• REQUIRED ACTION:
In the entries below, find each line with the word "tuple" and pull it out.

Entries taken from a collection:
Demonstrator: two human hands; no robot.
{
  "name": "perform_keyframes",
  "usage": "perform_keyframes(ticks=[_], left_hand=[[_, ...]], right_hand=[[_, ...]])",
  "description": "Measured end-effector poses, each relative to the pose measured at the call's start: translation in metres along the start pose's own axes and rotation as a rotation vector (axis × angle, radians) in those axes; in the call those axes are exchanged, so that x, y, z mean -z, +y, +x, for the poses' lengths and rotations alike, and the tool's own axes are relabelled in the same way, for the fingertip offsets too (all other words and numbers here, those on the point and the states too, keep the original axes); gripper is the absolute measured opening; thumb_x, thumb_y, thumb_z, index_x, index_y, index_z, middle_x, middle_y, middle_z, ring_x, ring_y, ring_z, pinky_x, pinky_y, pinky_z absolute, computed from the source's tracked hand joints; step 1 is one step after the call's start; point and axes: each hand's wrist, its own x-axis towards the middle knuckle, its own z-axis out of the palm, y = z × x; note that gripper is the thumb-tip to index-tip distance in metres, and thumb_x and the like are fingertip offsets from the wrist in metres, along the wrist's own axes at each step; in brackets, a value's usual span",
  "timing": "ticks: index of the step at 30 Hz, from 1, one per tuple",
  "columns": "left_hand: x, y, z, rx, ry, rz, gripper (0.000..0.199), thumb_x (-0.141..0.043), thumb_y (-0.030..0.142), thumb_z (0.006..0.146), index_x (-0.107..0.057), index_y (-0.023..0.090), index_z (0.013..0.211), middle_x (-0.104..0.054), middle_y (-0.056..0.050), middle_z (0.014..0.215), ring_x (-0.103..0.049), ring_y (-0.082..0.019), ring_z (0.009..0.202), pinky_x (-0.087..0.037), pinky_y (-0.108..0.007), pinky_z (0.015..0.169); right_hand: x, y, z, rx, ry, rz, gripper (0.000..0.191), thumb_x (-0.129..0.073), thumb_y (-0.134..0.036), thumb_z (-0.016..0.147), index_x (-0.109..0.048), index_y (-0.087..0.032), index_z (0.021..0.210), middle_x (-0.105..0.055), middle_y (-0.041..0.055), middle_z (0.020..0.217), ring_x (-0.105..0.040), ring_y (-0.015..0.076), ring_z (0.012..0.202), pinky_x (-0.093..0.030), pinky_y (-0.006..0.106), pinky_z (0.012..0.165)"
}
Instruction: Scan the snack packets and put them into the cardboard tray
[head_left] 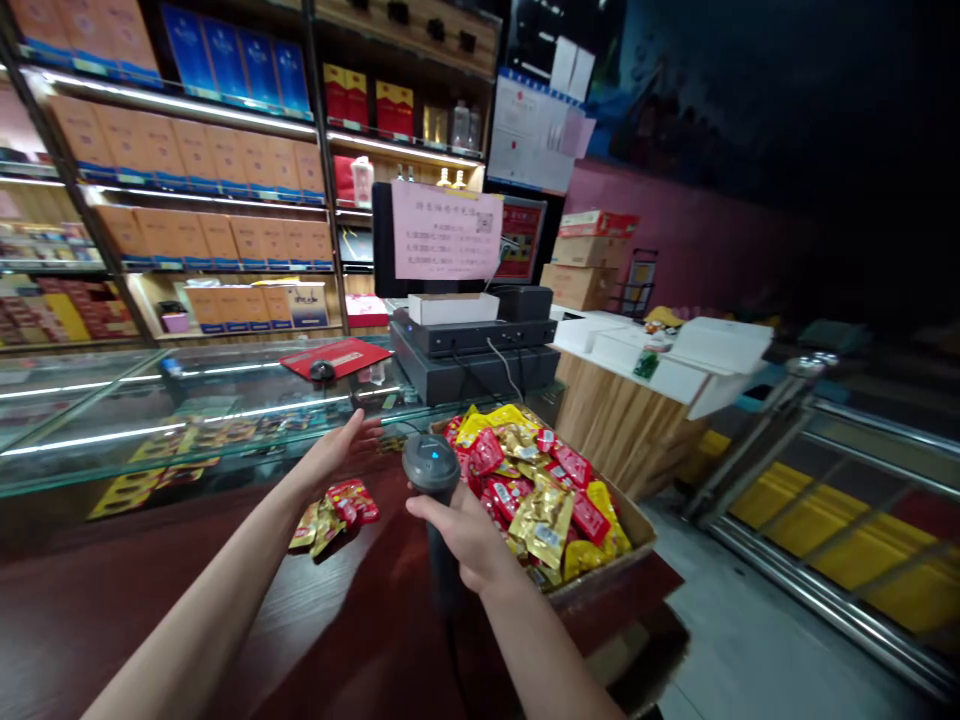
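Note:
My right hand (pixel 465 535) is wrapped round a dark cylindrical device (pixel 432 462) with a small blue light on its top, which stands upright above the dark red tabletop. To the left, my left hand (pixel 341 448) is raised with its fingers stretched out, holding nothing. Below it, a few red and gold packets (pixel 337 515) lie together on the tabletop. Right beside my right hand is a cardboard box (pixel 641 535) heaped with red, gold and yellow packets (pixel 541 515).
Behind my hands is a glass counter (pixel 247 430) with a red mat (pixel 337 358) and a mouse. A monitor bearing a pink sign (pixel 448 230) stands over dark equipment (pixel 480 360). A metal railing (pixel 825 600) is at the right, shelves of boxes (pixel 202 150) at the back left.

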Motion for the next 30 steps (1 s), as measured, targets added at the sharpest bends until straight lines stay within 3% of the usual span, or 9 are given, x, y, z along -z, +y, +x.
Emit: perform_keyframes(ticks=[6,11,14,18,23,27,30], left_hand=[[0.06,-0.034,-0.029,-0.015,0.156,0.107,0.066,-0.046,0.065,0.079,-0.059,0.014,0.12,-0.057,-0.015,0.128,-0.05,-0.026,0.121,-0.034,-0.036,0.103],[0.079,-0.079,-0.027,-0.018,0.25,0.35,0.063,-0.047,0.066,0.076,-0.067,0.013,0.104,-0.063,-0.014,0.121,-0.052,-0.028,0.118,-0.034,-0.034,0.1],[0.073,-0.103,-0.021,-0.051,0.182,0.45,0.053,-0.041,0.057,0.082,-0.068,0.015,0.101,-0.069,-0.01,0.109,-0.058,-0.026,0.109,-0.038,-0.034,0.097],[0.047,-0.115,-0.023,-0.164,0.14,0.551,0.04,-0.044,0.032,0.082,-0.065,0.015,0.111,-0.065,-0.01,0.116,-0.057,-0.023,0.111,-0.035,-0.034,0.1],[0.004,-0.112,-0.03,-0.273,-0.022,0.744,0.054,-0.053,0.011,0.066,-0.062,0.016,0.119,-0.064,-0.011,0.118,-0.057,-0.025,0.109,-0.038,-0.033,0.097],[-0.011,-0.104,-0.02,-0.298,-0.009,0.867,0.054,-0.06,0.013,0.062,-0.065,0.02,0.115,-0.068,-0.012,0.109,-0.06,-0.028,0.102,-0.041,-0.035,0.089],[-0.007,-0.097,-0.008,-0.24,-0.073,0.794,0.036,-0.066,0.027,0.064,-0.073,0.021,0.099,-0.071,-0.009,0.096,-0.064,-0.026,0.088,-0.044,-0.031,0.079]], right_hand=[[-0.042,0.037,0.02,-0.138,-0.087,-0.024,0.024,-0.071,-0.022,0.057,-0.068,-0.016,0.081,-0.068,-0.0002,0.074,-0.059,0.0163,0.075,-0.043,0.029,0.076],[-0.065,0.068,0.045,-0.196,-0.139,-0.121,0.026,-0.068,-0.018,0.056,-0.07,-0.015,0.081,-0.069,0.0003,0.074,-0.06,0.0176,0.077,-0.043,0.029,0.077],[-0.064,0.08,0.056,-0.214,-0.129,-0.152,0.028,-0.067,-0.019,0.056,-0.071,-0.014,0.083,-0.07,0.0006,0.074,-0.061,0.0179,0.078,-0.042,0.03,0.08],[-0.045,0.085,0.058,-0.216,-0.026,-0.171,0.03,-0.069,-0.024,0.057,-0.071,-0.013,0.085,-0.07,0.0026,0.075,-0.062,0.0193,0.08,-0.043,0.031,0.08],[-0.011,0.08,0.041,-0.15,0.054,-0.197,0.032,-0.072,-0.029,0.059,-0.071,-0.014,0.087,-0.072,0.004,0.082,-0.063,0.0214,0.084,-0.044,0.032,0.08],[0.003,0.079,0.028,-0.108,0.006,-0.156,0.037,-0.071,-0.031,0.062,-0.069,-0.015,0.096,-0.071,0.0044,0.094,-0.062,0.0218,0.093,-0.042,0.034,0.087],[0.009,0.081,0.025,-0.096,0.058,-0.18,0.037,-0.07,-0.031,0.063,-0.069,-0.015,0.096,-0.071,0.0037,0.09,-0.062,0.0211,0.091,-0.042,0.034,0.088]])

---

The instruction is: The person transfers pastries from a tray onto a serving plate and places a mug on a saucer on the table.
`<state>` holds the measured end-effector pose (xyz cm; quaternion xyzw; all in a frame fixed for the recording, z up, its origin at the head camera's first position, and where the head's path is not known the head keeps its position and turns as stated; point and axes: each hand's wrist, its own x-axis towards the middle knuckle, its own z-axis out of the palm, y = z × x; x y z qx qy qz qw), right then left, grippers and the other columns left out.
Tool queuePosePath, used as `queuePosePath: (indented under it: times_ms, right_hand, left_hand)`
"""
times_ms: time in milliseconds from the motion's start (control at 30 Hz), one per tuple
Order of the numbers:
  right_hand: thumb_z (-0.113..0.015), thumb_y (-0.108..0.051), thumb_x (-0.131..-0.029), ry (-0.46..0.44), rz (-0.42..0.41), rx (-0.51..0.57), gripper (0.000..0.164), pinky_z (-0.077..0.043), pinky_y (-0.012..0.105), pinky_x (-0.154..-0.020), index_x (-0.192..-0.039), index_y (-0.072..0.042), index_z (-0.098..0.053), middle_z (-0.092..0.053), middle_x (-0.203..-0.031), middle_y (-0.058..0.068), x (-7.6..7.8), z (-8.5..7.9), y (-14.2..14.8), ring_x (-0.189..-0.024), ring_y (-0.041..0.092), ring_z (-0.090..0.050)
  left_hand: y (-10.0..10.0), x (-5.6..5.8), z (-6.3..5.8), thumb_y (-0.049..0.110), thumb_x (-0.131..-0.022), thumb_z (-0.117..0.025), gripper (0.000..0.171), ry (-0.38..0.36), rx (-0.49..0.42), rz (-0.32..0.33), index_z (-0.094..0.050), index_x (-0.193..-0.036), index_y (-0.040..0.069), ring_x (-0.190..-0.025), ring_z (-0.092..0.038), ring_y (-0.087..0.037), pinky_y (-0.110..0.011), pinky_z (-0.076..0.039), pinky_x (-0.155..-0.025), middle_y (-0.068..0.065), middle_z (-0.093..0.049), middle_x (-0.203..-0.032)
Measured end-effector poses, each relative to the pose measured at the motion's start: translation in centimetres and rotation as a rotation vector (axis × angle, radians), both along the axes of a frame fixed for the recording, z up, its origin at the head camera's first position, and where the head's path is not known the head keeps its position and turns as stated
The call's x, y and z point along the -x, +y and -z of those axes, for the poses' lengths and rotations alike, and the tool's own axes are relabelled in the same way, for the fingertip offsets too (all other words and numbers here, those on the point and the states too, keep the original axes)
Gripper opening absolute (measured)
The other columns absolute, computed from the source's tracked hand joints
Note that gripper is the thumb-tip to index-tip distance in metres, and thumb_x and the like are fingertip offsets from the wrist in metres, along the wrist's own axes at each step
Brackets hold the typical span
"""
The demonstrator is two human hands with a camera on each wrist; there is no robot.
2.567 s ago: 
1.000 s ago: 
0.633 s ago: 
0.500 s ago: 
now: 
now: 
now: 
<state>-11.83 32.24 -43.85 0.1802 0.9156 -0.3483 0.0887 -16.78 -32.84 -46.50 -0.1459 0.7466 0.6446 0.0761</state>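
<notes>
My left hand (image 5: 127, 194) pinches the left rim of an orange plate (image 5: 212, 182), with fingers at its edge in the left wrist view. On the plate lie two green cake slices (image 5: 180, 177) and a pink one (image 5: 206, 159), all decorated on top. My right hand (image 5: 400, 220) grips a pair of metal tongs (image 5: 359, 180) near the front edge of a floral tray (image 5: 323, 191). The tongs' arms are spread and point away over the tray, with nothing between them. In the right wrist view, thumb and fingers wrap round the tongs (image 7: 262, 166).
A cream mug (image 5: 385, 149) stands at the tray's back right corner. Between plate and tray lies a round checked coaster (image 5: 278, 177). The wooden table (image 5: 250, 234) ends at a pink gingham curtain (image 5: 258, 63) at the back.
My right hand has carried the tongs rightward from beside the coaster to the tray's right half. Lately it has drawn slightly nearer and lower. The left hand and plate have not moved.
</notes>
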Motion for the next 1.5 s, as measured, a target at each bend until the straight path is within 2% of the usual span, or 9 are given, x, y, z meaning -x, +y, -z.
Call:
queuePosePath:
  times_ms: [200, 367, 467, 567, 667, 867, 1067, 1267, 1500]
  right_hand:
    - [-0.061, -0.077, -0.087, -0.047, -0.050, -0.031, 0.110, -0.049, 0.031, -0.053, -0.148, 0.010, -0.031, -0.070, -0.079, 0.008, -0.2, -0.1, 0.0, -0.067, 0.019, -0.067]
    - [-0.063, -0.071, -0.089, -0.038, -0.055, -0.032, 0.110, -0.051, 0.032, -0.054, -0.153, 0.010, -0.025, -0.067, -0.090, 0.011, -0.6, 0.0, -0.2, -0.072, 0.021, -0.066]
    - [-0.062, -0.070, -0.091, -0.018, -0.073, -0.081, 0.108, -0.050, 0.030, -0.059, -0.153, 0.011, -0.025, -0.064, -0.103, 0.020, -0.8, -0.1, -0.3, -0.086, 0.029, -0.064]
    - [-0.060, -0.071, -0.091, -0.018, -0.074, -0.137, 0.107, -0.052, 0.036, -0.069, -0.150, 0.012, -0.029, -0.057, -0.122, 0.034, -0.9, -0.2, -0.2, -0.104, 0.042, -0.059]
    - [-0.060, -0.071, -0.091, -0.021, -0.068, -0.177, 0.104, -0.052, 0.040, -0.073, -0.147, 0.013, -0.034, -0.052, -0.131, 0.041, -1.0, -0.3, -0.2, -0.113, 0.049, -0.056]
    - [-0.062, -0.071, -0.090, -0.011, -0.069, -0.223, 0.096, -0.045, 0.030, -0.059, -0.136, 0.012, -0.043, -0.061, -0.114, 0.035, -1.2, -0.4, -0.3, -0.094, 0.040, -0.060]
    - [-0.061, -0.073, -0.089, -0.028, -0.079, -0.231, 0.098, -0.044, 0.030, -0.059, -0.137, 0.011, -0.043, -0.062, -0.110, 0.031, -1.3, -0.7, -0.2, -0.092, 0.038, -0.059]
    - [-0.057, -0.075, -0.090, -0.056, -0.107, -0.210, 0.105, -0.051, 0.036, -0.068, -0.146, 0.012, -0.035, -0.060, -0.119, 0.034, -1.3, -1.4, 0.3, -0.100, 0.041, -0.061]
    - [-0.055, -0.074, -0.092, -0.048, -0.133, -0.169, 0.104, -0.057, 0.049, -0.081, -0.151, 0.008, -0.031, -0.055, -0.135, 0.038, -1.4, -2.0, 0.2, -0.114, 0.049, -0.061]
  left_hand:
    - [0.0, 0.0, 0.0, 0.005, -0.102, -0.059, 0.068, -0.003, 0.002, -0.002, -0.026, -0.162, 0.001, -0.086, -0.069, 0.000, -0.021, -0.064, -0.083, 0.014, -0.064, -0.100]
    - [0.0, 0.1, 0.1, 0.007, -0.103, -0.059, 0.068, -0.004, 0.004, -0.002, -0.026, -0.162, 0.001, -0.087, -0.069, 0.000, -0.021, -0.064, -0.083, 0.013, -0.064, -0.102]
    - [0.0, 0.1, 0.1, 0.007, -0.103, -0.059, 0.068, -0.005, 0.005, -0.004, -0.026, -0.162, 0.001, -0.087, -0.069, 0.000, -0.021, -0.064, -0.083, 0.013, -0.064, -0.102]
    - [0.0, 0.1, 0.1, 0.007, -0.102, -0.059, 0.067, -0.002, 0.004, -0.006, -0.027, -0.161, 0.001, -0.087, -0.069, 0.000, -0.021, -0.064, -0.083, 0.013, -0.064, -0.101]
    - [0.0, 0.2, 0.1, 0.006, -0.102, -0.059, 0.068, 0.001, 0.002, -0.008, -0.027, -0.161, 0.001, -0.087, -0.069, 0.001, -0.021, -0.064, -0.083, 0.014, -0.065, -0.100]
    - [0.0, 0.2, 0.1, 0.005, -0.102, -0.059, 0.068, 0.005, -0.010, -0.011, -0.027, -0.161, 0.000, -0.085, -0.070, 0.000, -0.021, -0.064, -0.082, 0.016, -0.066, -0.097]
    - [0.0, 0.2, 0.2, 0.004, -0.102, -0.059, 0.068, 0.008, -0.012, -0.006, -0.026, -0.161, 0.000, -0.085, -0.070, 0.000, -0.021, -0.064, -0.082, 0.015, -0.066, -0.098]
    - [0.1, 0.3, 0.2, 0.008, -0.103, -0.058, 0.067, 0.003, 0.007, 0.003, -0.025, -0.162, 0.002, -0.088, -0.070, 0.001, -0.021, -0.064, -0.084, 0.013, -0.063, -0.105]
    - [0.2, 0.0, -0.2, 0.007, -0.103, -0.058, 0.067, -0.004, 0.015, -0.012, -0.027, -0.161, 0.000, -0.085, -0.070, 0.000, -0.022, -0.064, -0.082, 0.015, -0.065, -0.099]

• FINISHED EXERCISE:
  "timing": "ticks: index of the step at 30 Hz, from 1, one per tuple",
times_ms: time in milliseconds from the motion's start (control at 30 Hz), one per tuple

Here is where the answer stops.